── INFORMATION PROVIDED

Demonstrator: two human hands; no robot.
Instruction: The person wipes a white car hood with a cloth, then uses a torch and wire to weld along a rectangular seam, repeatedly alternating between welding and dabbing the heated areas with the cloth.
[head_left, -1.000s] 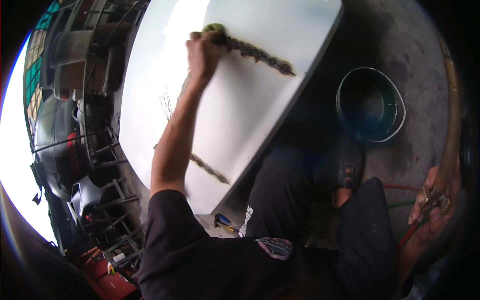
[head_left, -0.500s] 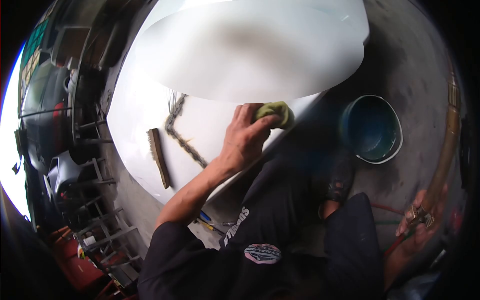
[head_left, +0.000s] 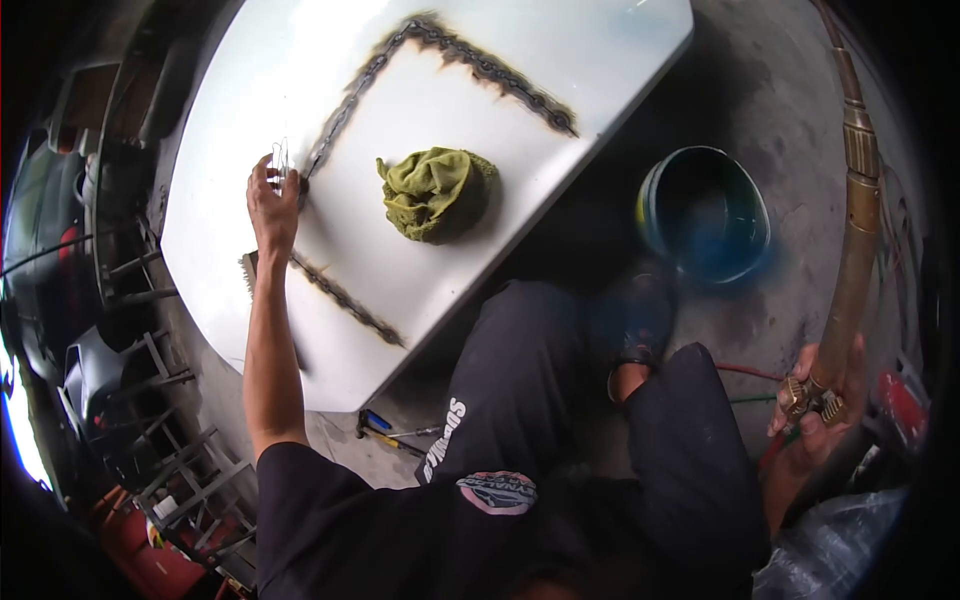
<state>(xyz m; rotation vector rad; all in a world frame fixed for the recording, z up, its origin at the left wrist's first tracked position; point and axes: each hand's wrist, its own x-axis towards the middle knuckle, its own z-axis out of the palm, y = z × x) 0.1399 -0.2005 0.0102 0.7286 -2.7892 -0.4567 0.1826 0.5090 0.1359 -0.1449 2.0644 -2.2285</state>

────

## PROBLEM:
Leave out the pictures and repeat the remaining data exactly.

## ANSWER FOR THE TASK:
Demonstrator: two human hands; no robot.
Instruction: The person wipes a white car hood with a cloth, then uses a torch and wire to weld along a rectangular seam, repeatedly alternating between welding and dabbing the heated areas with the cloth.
[head_left, -1.000s] 
[head_left, -0.500s] 
[head_left, +0.000s] 
<state>(xyz m; rotation vector rad; all in a world frame fixed for the recording, z up, its origin at the left wrist's first tracked position; point and axes: each hand's wrist, its own x-axis towards the middle knuckle, its own z-axis out of the palm, y = z × x) 0.1399 -0.2005 0.0102 0.7286 -2.7892 -0.4567 0.1826 0.5090 0.1359 -0.1449 2.0644 -2.2285</state>

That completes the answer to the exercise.